On 20/02/2013 11:28, Paul Taylor wrote:
Just updating codebase from Lucene 3.6 to Lucene 4.1 and seems my
tests that use NormalizeCharMap for replacing characters in the
anyalzers are not working.
Below Ive created a self-contained test case, this is the output when
I run it
--term=and--
--term=gold--
--term=platinum--
name:"platinum and gold"
Size1
name:"platinum & gold"
Size0
java.lang.AssertionError:
Expected :1
Actual :0
<Click to see difference>
at org.junit.Assert.fail(Assert.java:93)
at org.junit.Assert.failNotEquals(Assert.java:647)
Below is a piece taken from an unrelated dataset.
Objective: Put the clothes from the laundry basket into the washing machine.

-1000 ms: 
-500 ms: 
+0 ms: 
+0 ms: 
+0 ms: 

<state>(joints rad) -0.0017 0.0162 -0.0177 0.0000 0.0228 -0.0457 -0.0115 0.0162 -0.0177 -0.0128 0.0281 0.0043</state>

at org.junit.Assert.assertEquals(Assert.java:128)
at org.junit.Assert.assertEquals(Assert.java:472)
at org.junit.Assert.assertEquals(Assert.java:456)
at
org.musicbrainz.search.analysis.Lucene41CharFilterTest.testAmpersandSearching(Lucene41CharFilterTest.java:89)
As you can see the charfilter does seem to work because the the text
'platinum & gold' is converted to three terms 'platnum, and , gold'.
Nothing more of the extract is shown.